== Data listing

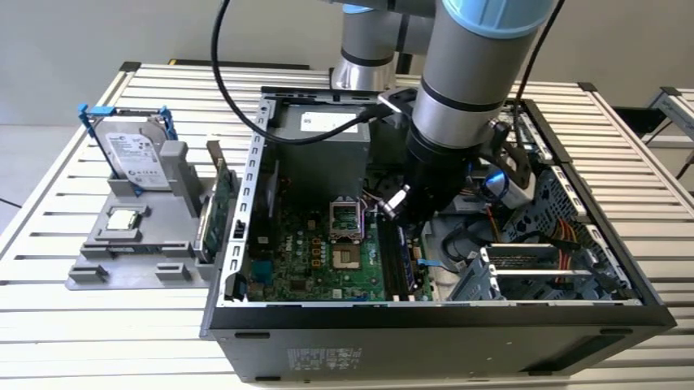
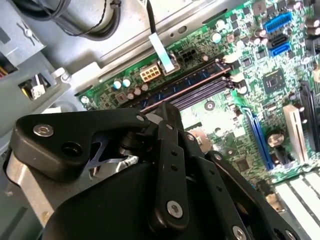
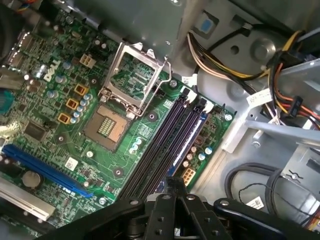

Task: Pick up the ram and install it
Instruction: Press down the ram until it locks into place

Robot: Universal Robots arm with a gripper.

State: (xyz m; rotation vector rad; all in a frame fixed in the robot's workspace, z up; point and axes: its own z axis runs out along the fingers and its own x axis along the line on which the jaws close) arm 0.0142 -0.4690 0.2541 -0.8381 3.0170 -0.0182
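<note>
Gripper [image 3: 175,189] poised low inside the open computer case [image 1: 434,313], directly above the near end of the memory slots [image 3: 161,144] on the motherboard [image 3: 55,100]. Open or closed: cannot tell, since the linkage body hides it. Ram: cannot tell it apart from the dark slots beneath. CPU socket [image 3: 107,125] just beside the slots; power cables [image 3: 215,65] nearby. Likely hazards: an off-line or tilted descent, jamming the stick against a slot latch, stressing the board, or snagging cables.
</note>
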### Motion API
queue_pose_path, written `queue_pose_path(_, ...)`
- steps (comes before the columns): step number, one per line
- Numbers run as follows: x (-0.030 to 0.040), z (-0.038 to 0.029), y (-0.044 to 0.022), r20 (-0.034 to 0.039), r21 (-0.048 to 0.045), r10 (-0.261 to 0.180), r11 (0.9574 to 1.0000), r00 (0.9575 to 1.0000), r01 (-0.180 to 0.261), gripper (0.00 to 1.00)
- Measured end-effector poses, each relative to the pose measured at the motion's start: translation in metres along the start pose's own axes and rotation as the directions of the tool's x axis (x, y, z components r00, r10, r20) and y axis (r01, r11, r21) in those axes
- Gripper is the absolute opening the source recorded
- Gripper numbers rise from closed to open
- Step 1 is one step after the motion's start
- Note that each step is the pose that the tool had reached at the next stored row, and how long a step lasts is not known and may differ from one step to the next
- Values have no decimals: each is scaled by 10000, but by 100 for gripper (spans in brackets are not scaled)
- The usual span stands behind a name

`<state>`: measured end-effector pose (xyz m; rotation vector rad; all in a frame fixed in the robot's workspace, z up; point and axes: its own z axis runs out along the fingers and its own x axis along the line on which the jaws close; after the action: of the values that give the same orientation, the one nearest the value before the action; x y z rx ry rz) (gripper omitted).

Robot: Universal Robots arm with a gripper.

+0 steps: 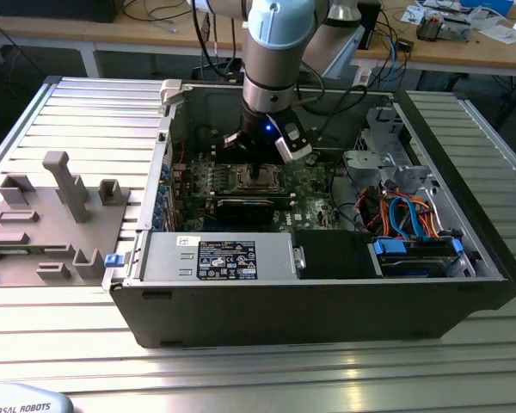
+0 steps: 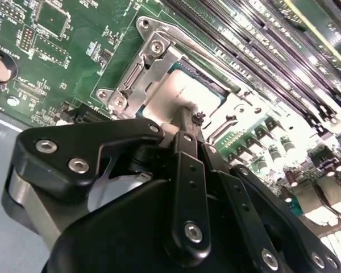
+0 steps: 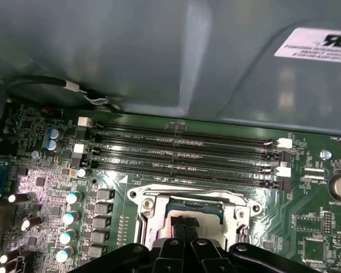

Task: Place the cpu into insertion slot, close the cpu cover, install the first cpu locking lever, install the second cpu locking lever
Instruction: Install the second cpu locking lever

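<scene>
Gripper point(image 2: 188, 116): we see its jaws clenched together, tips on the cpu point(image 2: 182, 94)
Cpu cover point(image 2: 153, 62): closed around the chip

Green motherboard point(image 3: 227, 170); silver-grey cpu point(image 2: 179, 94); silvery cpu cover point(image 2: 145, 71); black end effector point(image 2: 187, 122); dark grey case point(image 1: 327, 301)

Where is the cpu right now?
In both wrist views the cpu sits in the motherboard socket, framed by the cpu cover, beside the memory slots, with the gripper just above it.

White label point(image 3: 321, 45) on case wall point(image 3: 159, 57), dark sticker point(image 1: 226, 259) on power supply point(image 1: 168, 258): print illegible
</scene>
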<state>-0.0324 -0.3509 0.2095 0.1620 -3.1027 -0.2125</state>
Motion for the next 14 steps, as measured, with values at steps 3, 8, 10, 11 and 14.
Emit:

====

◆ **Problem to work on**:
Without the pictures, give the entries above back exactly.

◆ **Task result**:
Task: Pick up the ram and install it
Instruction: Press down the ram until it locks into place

Robot: Universal Robots arm with a gripper.

State: (xyz m; rotation vector rad; all in a frame fixed in the robot's workspace, z up; point and axes: its own z axis runs out along the fingers and its own x axis along the line on which the jaws close) arm 0.0142 -0.4690 0.2541 -0.8381 3.0170 -0.0182
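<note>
Gripper [image 3: 175,189] poised low inside the open computer case [image 1: 434,313], directly above the near end of the memory slots [image 3: 161,144] on the motherboard [image 3: 55,100]. Open or closed: cannot tell, since the linkage body hides it. Ram: cannot tell it apart from the dark slots beneath. CPU socket [image 3: 107,125] just beside the slots; power cables [image 3: 215,65] nearby. Likely hazards: an off-line or tilted descent, jamming the stick against a slot latch, stressing the board, or snagging cables.
</note>
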### Motion API
queue_pose_path, written `queue_pose_path(_, ...)`
- steps (comes before the columns): step number, one per line
- Numbers run as follows: x (-0.030 to 0.040), z (-0.038 to 0.029), y (-0.044 to 0.022), r20 (-0.034 to 0.039), r21 (-0.048 to 0.045), r10 (-0.261 to 0.180), r11 (0.9574 to 1.0000), r00 (0.9575 to 1.0000), r01 (-0.180 to 0.261), gripper (0.00 to 1.00)
- Measured end-effector poses, each relative to the pose measured at the motion's start: translation in metres along the start pose's own axes and rotation as the directions of the tool's x axis (x, y, z components r00, r10, r20) and y axis (r01, r11, r21) in those axes
- Gripper is the absolute opening the source recorded
- Gripper numbers rise from closed to open
- Step 1 is one step after the motion's start
- Note that each step is the pose that the tool had reached at the next stored row, and how long a step lasts is not known and may differ from one step to the next
- Values have no decimals: each is scaled by 10000, but by 100 for gripper (spans in brackets are not scaled)
- The usual span stands behind a name

`<state>`: measured end-effector pose (xyz m; rotation vector rad; all in a frame fixed in the robot's workspace, z up; point and axes: its own z axis runs out along the fingers and its own x axis along the line on which the jaws close; after the action: of the values that give the same orientation, the one nearest the value before the action; x y z rx ry rz) (gripper omitted).

Robot: Universal Robots arm with a gripper.

+0 steps: 
+0 steps: 
+0 steps: 

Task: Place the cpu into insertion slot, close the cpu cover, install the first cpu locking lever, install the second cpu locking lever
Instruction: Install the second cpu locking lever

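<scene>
Gripper point(image 2: 188, 116): we see its jaws clenched together, tips on the cpu point(image 2: 182, 94)
Cpu cover point(image 2: 153, 62): closed around the chip

Green motherboard point(image 3: 227, 170); silver-grey cpu point(image 2: 179, 94); silvery cpu cover point(image 2: 145, 71); black end effector point(image 2: 187, 122); dark grey case point(image 1: 327, 301)

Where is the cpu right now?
In both wrist views the cpu sits in the motherboard socket, framed by the cpu cover, beside the memory slots, with the gripper just above it.

White label point(image 3: 321, 45) on case wall point(image 3: 159, 57), dark sticker point(image 1: 226, 259) on power supply point(image 1: 168, 258): print illegible
</scene>
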<state>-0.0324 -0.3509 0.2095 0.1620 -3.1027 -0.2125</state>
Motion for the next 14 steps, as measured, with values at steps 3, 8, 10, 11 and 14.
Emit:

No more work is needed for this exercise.